LIfe without oil:Kinsale, in Co Cork, has been working out how it will cope when oil starts to run out, writes Emma Cullinan
I travelled home on the train with my head spinning and thinking that everyone should see this film," Graham Strouts says about watching The End of Suburbia. The documentary, which he saw at the Cultivate Sustainable Living and Learning Centre in Dublin looks at US dependency on oil and asks what will happen when the fossil fuel starts to run out, after its supply has peaked.

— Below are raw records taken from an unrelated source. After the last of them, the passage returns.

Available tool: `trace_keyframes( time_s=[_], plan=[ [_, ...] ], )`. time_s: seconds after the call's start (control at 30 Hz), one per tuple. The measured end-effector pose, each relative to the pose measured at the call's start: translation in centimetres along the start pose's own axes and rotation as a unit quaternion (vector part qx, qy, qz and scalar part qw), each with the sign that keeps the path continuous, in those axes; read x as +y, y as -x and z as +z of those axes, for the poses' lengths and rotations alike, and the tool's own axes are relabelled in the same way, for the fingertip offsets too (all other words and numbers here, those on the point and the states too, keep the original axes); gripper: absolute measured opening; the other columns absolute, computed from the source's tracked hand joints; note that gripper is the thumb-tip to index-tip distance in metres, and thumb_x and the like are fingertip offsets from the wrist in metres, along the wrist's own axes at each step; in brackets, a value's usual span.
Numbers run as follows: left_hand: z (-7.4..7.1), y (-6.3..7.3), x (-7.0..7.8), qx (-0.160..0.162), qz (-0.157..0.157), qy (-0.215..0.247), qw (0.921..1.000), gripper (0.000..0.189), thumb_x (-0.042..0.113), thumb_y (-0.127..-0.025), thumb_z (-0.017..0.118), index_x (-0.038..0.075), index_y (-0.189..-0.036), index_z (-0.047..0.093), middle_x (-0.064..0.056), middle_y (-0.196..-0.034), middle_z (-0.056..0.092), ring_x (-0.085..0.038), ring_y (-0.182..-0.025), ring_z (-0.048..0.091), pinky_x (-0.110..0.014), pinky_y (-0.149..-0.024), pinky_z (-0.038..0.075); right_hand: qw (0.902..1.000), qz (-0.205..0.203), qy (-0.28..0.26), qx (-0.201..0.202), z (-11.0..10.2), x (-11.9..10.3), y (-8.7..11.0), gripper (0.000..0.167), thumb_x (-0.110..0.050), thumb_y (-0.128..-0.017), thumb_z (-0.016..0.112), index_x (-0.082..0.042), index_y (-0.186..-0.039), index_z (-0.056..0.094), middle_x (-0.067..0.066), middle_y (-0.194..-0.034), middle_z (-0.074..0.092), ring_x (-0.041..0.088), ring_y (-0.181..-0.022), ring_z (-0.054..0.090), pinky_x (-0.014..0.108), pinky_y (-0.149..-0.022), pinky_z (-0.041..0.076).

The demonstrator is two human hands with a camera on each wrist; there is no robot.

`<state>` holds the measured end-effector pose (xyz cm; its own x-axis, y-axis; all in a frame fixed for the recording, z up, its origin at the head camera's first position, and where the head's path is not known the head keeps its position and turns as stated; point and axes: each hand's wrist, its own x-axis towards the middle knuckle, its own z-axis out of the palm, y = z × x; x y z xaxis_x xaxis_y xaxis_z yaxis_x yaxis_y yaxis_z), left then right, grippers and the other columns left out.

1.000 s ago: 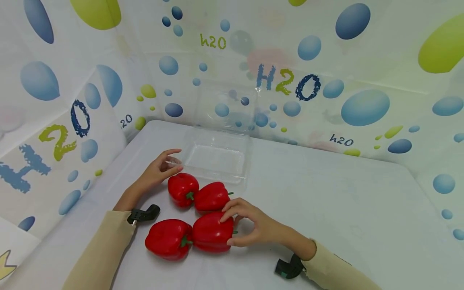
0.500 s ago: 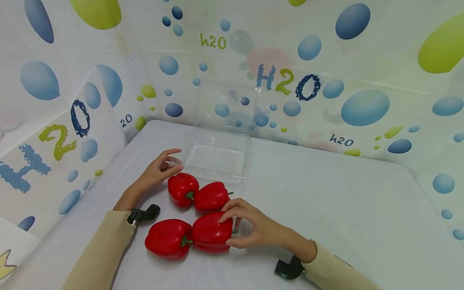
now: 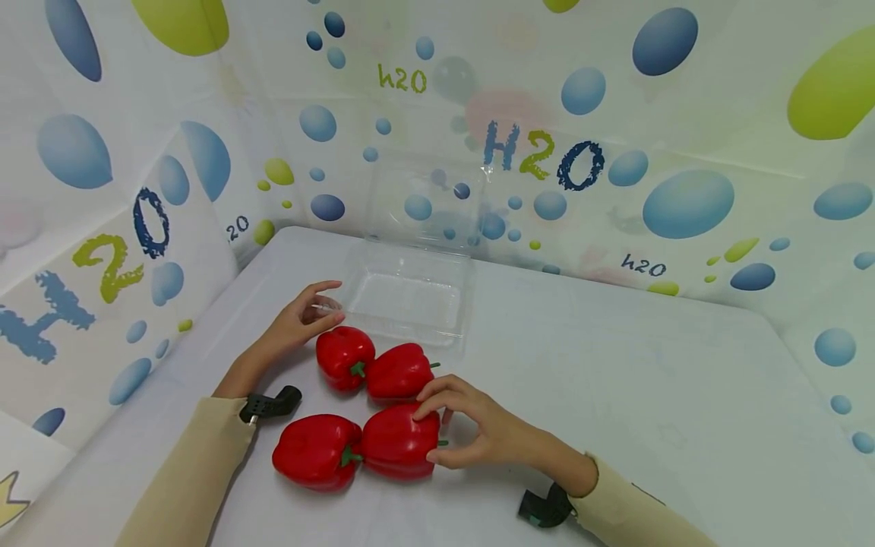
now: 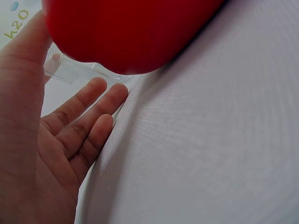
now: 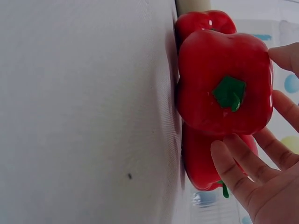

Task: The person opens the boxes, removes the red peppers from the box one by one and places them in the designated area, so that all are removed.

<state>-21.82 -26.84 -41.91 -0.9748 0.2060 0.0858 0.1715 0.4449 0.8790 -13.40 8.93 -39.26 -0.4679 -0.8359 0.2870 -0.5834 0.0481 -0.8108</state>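
Several red bell peppers with green stems lie in two rows in the head view. My right hand grips the front right pepper by its stem end, thumb on the near side and fingertips over the top. In the right wrist view that pepper's green stem faces the camera. My left hand lies at the front left corner of a clear plastic box, fingers loosely extended. Its thumb reaches the back left pepper, which fills the top of the left wrist view.
The box's clear lid stands raised against the patterned backdrop. The front left pepper and back right pepper lie beside the others on the white tablecloth.
The front right pepper has shifted and tipped very slightly, its stem a little lower in view. Both hands stay almost where they were.
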Motion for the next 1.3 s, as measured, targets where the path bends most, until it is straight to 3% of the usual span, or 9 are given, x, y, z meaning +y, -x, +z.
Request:
trace_keyframes(
  time_s=[0.17,0.63,0.97,1.13,1.3],
  plan=[
    [0.0,0.1,0.0,-0.004,0.000,0.005,1.0000,0.064,0.023,-0.096,0.062,0.018,-0.152,0.030,-0.022,-0.130,0.054,-0.039,-0.115,0.058,-0.050,-0.094,0.051,1.0000,-0.005,0.002,0.005,0.0,0.0,0.0,0.041,-0.019,-0.083,0.074,-0.013,-0.121,0.059,0.013,-0.129,0.050,0.017,-0.120,0.048,0.034,-0.081,0.057],
    [0.0,0.0,0.1,-0.007,-0.003,-0.001,1.0000,0.065,0.025,-0.096,0.062,0.019,-0.152,0.029,-0.021,-0.130,0.053,-0.038,-0.114,0.058,-0.031,-0.088,0.054,0.9996,-0.024,-0.005,0.016,-0.6,0.0,0.3,0.038,-0.010,-0.085,0.073,-0.011,-0.120,0.060,0.014,-0.125,0.054,0.018,-0.117,0.050,0.036,-0.079,0.057],
    [0.1,0.0,-0.1,0.003,0.017,-0.016,0.9997,0.064,0.026,-0.095,0.063,0.016,-0.150,0.032,-0.022,-0.142,0.039,-0.042,-0.124,0.048,-0.058,-0.100,0.043,0.9976,-0.051,0.018,0.042,-1.3,0.5,1.5,0.041,-0.003,-0.082,0.074,-0.007,-0.119,0.058,0.013,-0.120,0.057,0.019,-0.112,0.054,0.035,-0.077,0.057],
    [0.3,-0.1,0.2,0.028,0.037,-0.045,0.9979,0.062,0.025,-0.091,0.065,0.010,-0.145,0.040,-0.020,-0.148,0.027,-0.040,-0.133,0.033,-0.062,-0.102,0.037,0.9972,-0.051,0.025,0.048,-1.8,0.7,2.2,0.038,-0.004,-0.084,0.073,-0.008,-0.119,0.058,0.008,-0.119,0.058,0.018,-0.110,0.055,0.035,-0.077,0.057],
    [0.5,-0.1,0.9,0.038,0.047,-0.059,0.9964,0.061,0.024,-0.090,0.067,0.009,-0.144,0.042,-0.019,-0.150,0.023,-0.038,-0.136,0.025,-0.061,-0.103,0.035,0.9970,-0.040,0.037,0.055,-2.6,1.2,3.0,0.036,-0.006,-0.085,0.073,-0.009,-0.118,0.058,0.005,-0.118,0.059,0.020,-0.107,0.056,0.034,-0.077,0.057]
  ],
)
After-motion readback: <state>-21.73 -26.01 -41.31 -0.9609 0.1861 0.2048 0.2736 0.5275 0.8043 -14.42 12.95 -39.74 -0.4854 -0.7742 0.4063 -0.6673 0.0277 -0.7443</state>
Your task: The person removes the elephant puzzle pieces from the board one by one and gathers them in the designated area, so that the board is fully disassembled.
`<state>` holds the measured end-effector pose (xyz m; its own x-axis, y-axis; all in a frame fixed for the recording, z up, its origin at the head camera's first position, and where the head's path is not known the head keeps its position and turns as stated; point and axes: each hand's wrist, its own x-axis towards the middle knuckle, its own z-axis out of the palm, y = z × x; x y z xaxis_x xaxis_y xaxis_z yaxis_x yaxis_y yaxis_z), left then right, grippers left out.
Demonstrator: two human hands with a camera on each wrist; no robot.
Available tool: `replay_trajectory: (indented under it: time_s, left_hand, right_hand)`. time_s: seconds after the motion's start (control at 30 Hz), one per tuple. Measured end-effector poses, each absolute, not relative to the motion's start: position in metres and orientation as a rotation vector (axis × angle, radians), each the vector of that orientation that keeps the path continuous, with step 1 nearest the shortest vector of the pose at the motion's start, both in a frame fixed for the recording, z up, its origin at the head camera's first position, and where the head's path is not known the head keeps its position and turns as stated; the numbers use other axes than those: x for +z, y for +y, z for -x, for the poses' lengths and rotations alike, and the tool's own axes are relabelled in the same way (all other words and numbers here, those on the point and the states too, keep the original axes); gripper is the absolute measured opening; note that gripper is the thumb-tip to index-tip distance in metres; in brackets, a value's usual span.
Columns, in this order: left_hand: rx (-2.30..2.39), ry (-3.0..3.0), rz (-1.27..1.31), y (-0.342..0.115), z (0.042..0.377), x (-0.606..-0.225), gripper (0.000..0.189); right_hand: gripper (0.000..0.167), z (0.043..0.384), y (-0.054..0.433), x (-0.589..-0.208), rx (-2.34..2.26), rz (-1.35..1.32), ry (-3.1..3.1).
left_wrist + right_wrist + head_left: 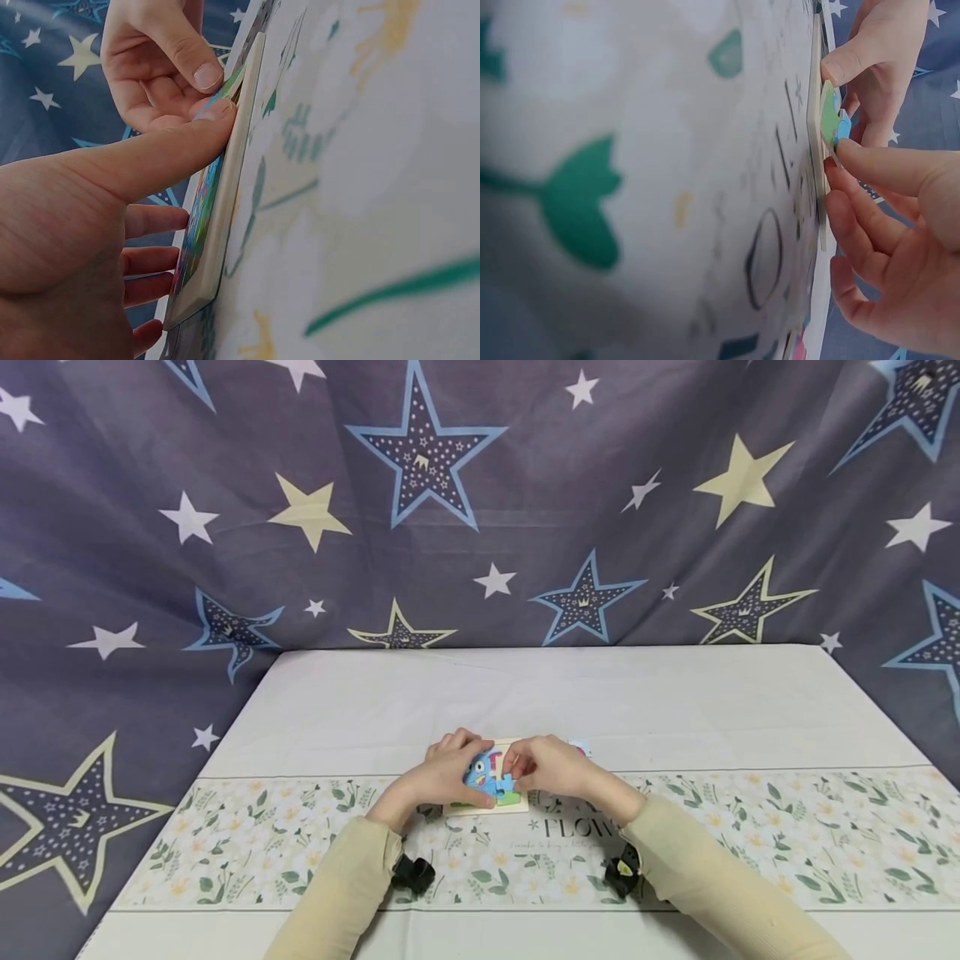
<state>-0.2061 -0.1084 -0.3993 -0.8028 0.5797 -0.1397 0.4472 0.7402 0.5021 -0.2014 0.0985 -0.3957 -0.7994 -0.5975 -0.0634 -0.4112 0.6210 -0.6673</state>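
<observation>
A small wooden jigsaw board (517,807) with a blue cartoon creature lies at the middle of the table. My left hand (447,772) spans its left part, fingers on the far side, thumb resting on the near part of the picture. From the right, my right hand (553,766) pinches a blue and green puzzle piece (829,112) between thumb and fingers. That piece is tilted up from the board in the right wrist view. Whether its lower edge touches the board cannot be told. The fingers hide part of the picture.
Just behind my right hand lies another colourful piece (581,748), mostly hidden. A floral runner (270,843) with printed lettering crosses the white table (360,702). A star-patterned curtain (525,527) hangs behind the far edge.
</observation>
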Motion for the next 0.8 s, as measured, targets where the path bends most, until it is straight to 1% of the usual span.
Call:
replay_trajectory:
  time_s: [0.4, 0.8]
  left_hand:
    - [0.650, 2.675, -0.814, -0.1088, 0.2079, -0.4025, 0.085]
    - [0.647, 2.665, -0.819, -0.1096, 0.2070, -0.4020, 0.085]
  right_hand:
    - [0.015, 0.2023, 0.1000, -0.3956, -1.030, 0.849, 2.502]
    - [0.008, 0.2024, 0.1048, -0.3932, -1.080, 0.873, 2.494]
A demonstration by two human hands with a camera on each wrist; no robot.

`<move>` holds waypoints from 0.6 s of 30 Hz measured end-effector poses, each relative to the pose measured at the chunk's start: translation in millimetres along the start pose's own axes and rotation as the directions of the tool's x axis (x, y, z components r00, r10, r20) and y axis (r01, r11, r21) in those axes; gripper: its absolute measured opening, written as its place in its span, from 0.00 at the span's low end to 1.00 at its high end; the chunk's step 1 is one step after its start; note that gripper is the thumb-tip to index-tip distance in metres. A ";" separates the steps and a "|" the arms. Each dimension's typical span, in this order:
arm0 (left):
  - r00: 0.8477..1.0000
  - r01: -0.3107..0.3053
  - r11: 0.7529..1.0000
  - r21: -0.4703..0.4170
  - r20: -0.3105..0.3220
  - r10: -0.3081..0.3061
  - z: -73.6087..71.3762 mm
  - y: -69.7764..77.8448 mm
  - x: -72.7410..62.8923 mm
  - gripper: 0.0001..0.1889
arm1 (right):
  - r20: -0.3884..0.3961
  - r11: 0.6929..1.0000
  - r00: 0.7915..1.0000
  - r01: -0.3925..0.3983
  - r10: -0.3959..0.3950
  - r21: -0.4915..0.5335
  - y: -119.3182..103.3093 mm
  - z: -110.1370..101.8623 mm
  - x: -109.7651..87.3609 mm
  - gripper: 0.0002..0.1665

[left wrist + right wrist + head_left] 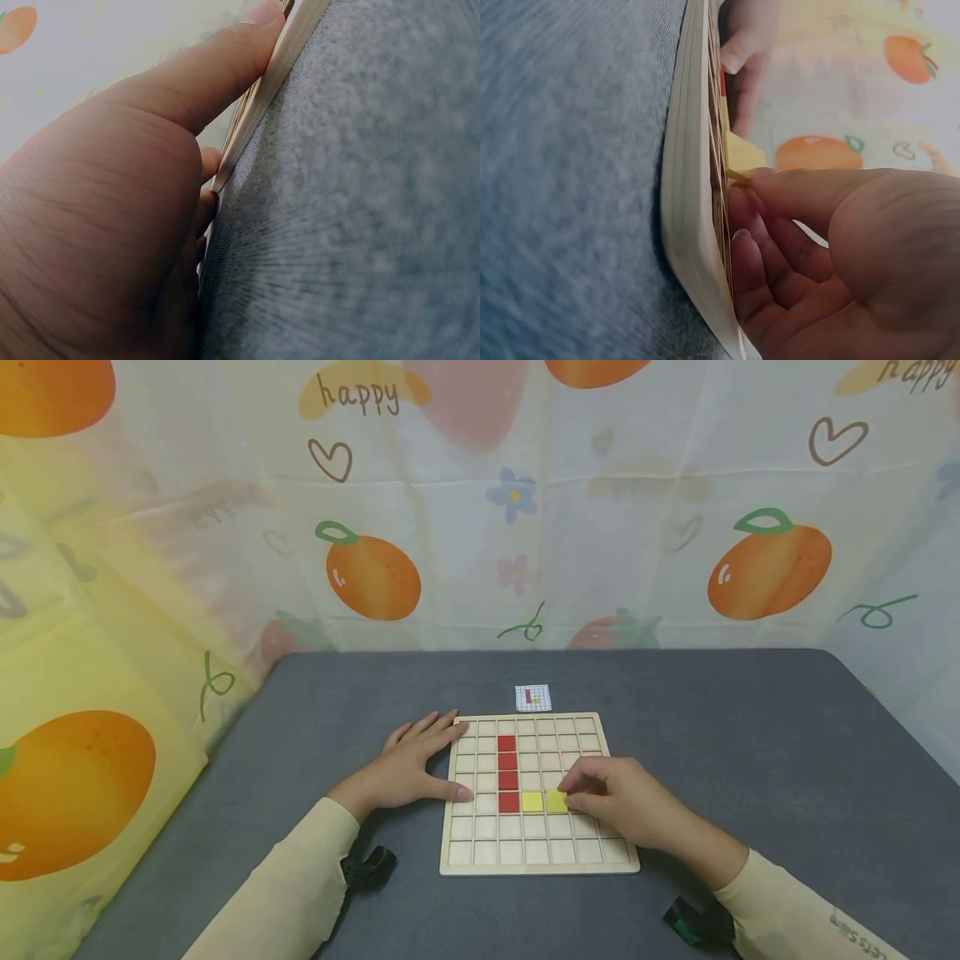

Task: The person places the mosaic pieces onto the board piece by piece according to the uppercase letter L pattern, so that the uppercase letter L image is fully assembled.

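A wooden grid board lies on the grey table. A column of several red square tiles fills part of its third column from the left. Right of the lowest red one sits a yellow tile. My right hand pinches a second yellow tile between thumb and fingers. That tile is tilted over the board in the right wrist view, one cell further right. My left hand rests with spread fingers on the board's left edge, its thumb over the rim.
Just beyond the board lies a small white card printed with a grid and coloured blocks. A patterned cloth hangs behind the table. Black wrist straps show at both sleeves.
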State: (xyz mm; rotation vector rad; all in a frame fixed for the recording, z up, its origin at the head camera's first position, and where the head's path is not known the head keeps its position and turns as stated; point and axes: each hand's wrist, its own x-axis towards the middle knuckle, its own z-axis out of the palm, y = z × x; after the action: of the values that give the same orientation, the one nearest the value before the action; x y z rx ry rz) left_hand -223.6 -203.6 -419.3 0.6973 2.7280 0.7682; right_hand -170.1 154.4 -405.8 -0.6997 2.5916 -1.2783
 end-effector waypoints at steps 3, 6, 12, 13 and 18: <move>1.000 0.003 1.000 0.002 0.002 -0.003 0.6 0.0 0.0 0.61 | -0.010 0.999 0.999 0.048 -0.048 -0.006 1.0 0.5 -0.7 0.05; 1.000 0.003 1.000 0.000 0.006 -0.003 1.3 -0.1 0.1 0.61 | -0.008 0.996 0.996 0.091 -0.091 -0.019 2.8 0.0 -1.7 0.06; 1.000 0.000 1.000 0.003 0.007 0.000 2.3 -1.1 2.3 0.61 | 0.038 0.992 0.991 0.126 -0.125 -0.025 3.9 -2.5 -3.9 0.05; 1.000 0.001 1.000 0.006 0.008 -0.001 2.7 -1.4 2.7 0.61 | 0.042 0.991 0.991 0.128 -0.127 -0.024 4.1 -2.8 -4.0 0.05; 1.000 -0.004 1.000 0.004 0.013 0.004 6.0 -2.6 4.2 0.62 | 0.054 0.991 0.990 0.130 -0.130 0.002 7.0 -4.7 -4.4 0.07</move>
State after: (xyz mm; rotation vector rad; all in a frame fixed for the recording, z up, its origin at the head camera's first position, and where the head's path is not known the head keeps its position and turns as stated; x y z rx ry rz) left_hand -226.2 -200.8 -426.1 0.7058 2.7188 0.7561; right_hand -170.2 163.5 -408.6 -0.9047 2.5406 -1.2743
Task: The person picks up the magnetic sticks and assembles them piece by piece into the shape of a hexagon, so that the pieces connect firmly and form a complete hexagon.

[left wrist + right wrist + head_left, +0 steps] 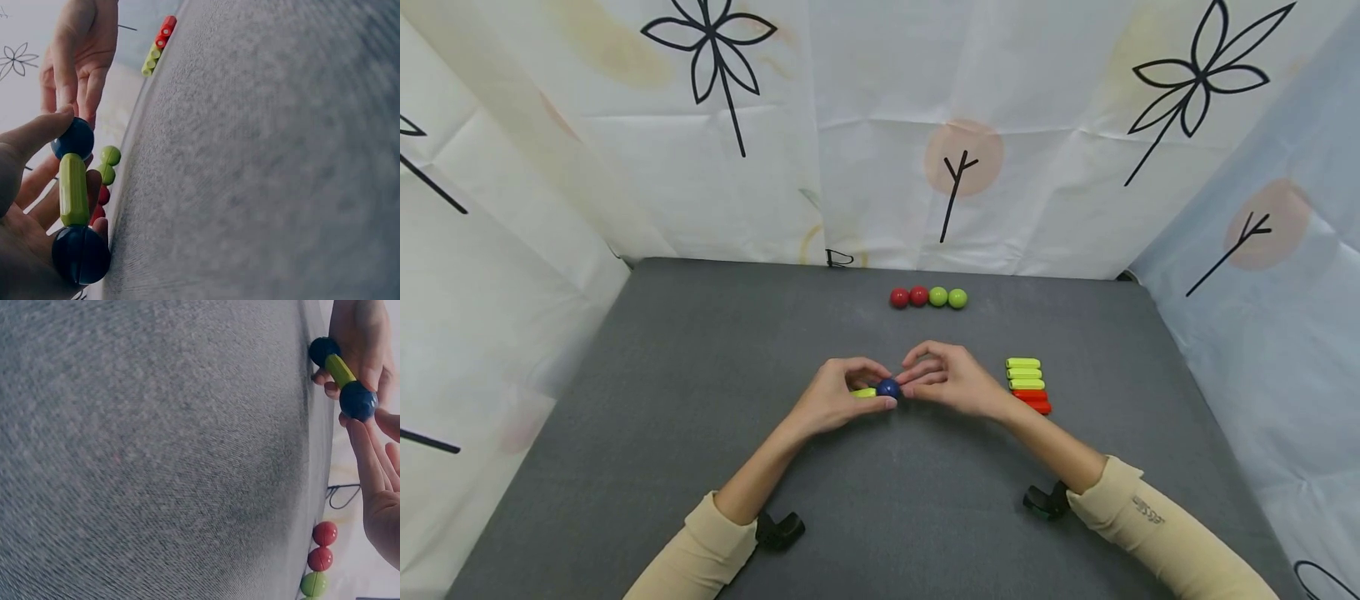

Strouts, who co-ordinates a course in "practical sustainability" at Kinsale Further Education College, in Co Cork, discussed the film with his colleague Rob Hopkins, the course's founder; Hopkins then asked some of his students to put together an "energy descent" plan for Kinsale, to map out how the town could gradually reduce its reliance on liquid gold. "We know that oil will peak soon," says Strouts, "and perhaps already has, which means we'll have to decide how we will live with less, or no, oil. It will take at least 10 years to prepare for that moment."
Kinsale's plan, which looks at how the town could become a low-energy community by 2021, is divided into areas such as health, food, energy, tourism, education and house-building. Its main aim is to localise products and services. "Peak oil will mean the end of globalisation," says Strouts. "Imported food is dependent on oil for travel, packaging and processing." And, as the plan explains: "We export butter and we import butter. We remove our native orchards and buy apples from the cheapest seller, wherever that may be around the world."
Kinsale's plan envisages that the town will produce much of its own food by 2021. School children will be taught how to grow food and, in woodwork classes, build casings for solar panels and wind turbines. The town will exploit developers' keenness to build housing in the town by laying down rules about how this can be done sustainably. People will trade their skills with each other, to reduce their reliance on money. They will also be taught how to treat as many ailments as possible with natural remedies.
Strouts acknowledges that the plan will prove too radical for some, but he has been heartened by the fact that Kinsale Town Council has helped to fund some initiatives, including a scheme in which people allow their gardens to be used to teach others in the community how to garden.
"It's not about saving polar bears and whales," says Strouts. "It's about looking after local natural resources. People don't realise how dependent they are on oil - although some have said that this report has opened their eyes. People won't adopt this until they ultimately have no choice, but if it all fell apart tomorrow we wouldn't have time to grow food. It would take years, which is why we should start now."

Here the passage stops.